Classificar uma obra como romance pode atender a uma disposição prévia,
como aquela responsável por determinar a organização das obras
literárias nas estantes ou gôndolas de uma livraria, porém desconfio que
o termo romance não compreende mais que os esforços pragmáticos de
catalogação comercial e bibliográfica, de livreiros e bibliotecários. A
experiência literária supera qualquer arranjo ou presunção taxonômica,
que é o que distingue um estudo cosmológico ptolomaico da cosmologia
relativista. (E já estou a pôr a estrela à frente da luz em relação ao
livro que pretendo brevemente comentar...) Efeito menos nocivo que a
catalogação talvez seja admitir que romance faz alusão a um assunto
geral, aplicado para todo escrito literário que não vem expresso em
versos. É que toda tipologia – incluindo as mais elásticas e amorfas –
deixa vácuos nos quais a realidade se move para ocupá-los.
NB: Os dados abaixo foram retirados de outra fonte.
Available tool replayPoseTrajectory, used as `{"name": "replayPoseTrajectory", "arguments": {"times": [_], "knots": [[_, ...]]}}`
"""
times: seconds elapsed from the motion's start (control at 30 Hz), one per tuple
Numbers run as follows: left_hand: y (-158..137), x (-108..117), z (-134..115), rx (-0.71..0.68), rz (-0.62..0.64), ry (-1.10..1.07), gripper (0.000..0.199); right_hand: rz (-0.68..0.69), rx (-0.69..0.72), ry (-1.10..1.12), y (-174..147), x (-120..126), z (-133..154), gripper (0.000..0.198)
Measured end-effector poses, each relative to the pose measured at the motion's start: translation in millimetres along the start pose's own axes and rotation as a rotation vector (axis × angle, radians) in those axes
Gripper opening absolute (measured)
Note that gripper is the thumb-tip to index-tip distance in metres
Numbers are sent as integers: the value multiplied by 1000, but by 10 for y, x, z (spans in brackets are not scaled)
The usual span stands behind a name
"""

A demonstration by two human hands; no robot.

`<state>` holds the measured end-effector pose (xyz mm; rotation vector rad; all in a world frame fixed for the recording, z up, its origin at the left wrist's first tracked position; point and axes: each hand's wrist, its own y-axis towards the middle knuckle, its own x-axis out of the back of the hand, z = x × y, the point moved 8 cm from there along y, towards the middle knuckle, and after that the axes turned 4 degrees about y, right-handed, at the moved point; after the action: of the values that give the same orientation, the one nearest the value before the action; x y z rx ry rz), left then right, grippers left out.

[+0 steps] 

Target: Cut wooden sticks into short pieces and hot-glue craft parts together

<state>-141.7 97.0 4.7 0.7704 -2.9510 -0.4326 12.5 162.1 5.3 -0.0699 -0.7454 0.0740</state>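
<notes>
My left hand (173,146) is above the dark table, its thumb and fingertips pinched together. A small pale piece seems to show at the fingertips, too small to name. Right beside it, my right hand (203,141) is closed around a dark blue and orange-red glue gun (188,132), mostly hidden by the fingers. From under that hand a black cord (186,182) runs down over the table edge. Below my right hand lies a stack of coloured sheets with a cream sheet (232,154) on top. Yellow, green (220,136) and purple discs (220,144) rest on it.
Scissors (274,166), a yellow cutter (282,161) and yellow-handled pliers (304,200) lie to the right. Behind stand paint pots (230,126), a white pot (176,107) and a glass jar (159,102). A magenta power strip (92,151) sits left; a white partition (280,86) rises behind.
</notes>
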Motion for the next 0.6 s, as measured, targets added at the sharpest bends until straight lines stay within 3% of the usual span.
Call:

Ou, dito de
outro modo, é mais comum do que se pensa que a configuração literária de
um texto resista a lógica conformadora das teorias fechadas.
É um lugar
comum da literatura e da crítica o postulado segundo o qual os
monumentos literários compõem uma ordem de certo modo ideal, que se
amplia e se transforma na medida em que se agregam ao cânone novas
obras, dotadas estas de grande e suficiente energia que valoriza e
intensifica aquelas obras consagradas como canônicas. Uma boa história
ficcional, em que os leitores se identificam com a experiência comum das
personagens, prova apenas que o continente da ficção é bem maior que a
imitação servil da natureza humana. A natureza narrativa da ficção e o
aspecto imitativo consagraram romances como os de Balzac. Mas já há
algum tempo que a forma literária romanesca, baseada em fórmulas
ficcionais em que personagens agem em direção a um desfecho, não
satisfaz a escritores e leitores.
É por isso
bastante provável que, tendo lido as primeiras páginas, leitores de
Retornar com os pássaros (Leya, 2010), de Pedro Maciel, venham a
indagar-se: – cosmologia num romance? – qual o sentido das informações
científicas apresentadas sobre a constituição universal da natureza? Ou
é igualmente provável que haja leitores que perguntem: – em que momento
começará o romance? Ou ainda: – aonde irá terminar esta narrativa
enciclopédica? Arriscaria dizer que o terceiro título do autor de a Hora
dos náufragos satisfaça menos a leitores da tradicional ficção romanesca
que leitores pouco acostumados à estrutura romanesca convencional.
“Há dias
em que avanço ou retorno no tempo para me reencontrar. A partir de certo
ponto não há mais qualquer possibilidade de retorno. É exatamente esse o
ponto que devemos alcançar.” (27) No romance Retornar com os pássaros,
em lugar da esperada ênfase na narrativa, o texto aposta na busca: a
escolha, o gesto de liberdade e recusa; o caminho como excentricidade,
disseminação e errância de opções e sentidos. Busca que combina
informação científica e revelação mítica com expressão poética. É um
texto perturbador na medida em que experimenta novos caminhos para a
prosa ficcional. É um texto ideológico que parte de conceitos ou
posições prévias, fato, a nosso ver, já atestado desde o início do
livro, combinando simultaneamente os modos poético e irônico da
expressão literária. Poético e irônico desde a epígrafe, assentada
sobre o fundo escuro de duas páginas, como a evocar o kósmos em
toda sua ordem universal e magnificência, onde reluzem as palavras
fastas de Horácio: “Ergui um monumento mais duradouro que o bronze //
mais alto que a régia construção das pirâmides (...)”. Irônico e poético
no Prólogo, não sem certa ambiguidade, como a descompor a epígrafe
citada, quando lemos: “(...) não me iludo mais em plena luz do dia. Não
mais disfarço a minha loucura. Rio de mim mesmo (...) Vejo que nada tem
mais sentido. Improviso fugas. Corro do tempo parado. Memorizo manhãs de
um não tempo. Vislumbro coisas invisíveis. Quero o que era infinito.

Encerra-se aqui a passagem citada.